Measuring the Generalization of Skills in Response to Treatment in Minimally Verbal Children with ASD

Friday, May 13, 2016: 11:30 AM-1:30 PM
Hall A (Baltimore Convention Center)
R. Grzadzinski1, C. Dick2, N. Hong3 and C. Lord4, (1)Center for Autism and the Developing Brain, New York, NY, (2)Center for Autism and the Developing Brain, White Plains, NY, (3)Psychiatry, Center for Autism and the Developing Brain, White Plains, NY, (4)Weill Cornell Medical College, White Plains, NY
Background: Measuring the generalization of skill acquisition and treatment response is crucial for the maintenance of learned behavior. For children with Autism Spectrum Disorder (ASD), generalizing specific skills across contexts can be particularly challenging (Klinger & Dawson, 2001). Given this challenge, researchers and clinicians often rely on a clinical judgment of improvement because there are few standard measures that capture changes seen outside of the intervention setting. Using the Brief Observation of Social Communication Change (BOSCC) may be one way to assess generalization of skills acquired during the clinician-child interactions to a broader context, such as parent-child interactions. 

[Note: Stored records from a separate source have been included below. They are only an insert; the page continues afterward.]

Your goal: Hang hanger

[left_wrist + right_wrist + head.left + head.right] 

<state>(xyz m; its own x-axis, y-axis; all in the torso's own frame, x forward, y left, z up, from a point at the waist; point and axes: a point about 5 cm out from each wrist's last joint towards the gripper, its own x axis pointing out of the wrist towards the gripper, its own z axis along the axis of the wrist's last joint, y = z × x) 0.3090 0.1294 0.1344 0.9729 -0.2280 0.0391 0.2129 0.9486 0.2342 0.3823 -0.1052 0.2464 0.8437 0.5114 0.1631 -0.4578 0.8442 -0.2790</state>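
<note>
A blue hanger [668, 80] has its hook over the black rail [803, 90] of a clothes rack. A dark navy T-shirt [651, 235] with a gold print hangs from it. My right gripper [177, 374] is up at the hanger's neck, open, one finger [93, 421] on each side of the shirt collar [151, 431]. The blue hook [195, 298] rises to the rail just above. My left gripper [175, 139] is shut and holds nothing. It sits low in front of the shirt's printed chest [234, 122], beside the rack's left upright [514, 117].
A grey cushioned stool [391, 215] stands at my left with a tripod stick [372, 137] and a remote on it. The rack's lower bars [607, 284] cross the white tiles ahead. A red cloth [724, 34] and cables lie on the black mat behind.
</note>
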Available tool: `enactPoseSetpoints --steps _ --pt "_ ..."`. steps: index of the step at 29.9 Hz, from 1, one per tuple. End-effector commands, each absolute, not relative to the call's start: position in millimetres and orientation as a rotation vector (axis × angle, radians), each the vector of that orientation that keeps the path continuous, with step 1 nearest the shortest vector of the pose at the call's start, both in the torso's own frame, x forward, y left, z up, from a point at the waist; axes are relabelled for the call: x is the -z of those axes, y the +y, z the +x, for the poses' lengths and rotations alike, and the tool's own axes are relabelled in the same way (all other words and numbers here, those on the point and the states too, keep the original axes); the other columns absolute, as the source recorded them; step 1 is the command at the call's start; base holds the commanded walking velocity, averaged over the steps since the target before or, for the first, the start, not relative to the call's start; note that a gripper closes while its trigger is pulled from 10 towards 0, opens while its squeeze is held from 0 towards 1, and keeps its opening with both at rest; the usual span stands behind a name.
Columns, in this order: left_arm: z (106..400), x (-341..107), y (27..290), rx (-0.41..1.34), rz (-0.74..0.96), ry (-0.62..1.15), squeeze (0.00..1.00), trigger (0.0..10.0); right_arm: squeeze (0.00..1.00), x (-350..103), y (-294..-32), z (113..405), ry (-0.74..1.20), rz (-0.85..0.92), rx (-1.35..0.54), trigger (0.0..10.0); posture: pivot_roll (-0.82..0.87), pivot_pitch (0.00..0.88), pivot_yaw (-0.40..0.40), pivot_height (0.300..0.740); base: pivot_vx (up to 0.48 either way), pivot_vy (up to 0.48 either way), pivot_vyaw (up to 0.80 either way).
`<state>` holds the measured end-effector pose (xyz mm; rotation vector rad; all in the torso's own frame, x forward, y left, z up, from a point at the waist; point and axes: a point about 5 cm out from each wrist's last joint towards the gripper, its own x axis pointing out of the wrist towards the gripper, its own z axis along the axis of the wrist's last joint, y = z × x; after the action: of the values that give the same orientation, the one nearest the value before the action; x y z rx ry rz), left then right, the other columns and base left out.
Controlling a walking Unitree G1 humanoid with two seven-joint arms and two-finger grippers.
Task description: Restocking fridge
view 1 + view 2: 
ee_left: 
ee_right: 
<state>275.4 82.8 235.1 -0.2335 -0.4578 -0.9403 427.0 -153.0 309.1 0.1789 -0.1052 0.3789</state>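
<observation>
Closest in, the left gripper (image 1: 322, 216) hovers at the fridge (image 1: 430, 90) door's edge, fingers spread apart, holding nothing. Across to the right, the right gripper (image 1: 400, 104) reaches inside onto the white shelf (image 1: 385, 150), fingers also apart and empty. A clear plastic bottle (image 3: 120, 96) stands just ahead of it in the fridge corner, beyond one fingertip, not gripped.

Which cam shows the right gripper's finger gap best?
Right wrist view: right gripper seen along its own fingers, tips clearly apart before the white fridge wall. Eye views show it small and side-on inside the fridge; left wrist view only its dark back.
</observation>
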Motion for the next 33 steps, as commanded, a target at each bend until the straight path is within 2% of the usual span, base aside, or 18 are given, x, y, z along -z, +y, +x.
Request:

Objectives: This study aims to explore the relationship between clinicians’ ratings of behavioral improvements observed during treatment of a child with ASD and blind raters’ observations of behavioral improvements during play sessions with a parent. The BOSCC, a novel, objective measure, is used to assess whether children with ASD are generalizing improvements made in intervention to interactions with a parent.

Methods: Data from 150 families participating in adaptive interventions for minimally verbal children with ASD will be presented. Children have a diagnosis of ASD, are between 4.5 and 8.5 years old, and used fewer than 20 spontaneous words during a 20-minute naturalistic language sample. The BOSCC is applied to 10-minute parent-child semi-structured play videos gathered across three time points (baseline, mid-intervention, post-intervention). The BOSCC is then coded by researchers blind to video time point and intervention status. Decreases in BOSCC scores, indicating symptom improvement, from baseline to mid-intervention and from mid- to post-intervention are compared in responders and non-responders defined by Clinical Global Impression ratings of Improvement (CGI-I) from the same time points. Analyses compare children who are able to generalize to other contexts (defined by decreases of >1 SD on the BOSCC) to the remaining children. Analyses also explore whether cognitive level, adaptive skills or ASD symptoms as measured by the Vineland Adaptive Behavior Scales (VABS) and the Autism Diagnostic Observation Schedule (ADOS) predict decreases on the BOSCC.

Results: Analyses of a subset of data show that approximately 60% of children are defined by CGI-I as responders to treatment and 25% decrease ­>1 SD on the BOSCC. These results suggest that although children are able to make improvements within the context of treatment with an individual interventionist, these changes may not be seen in other contexts, such as interactions with parents. No significant differences in cognitive level, VABS domains, or ADOS symptom severity were found between children who were defined as responders on the CGI-I and children who decrease >1 SD on the BOSCC. Additional analyses within a larger dataset will aid in elucidating these results.  

Conclusions: It is important for researchers to recognize the potential limitations of specific skill acquisition seen in singular research contexts. This may be particularly relevant for minimally verbal children with ASD. Consistent with other work, our findings suggest that generalization is a particular challenge for children with ASD and needs to remain a focus of intervention research.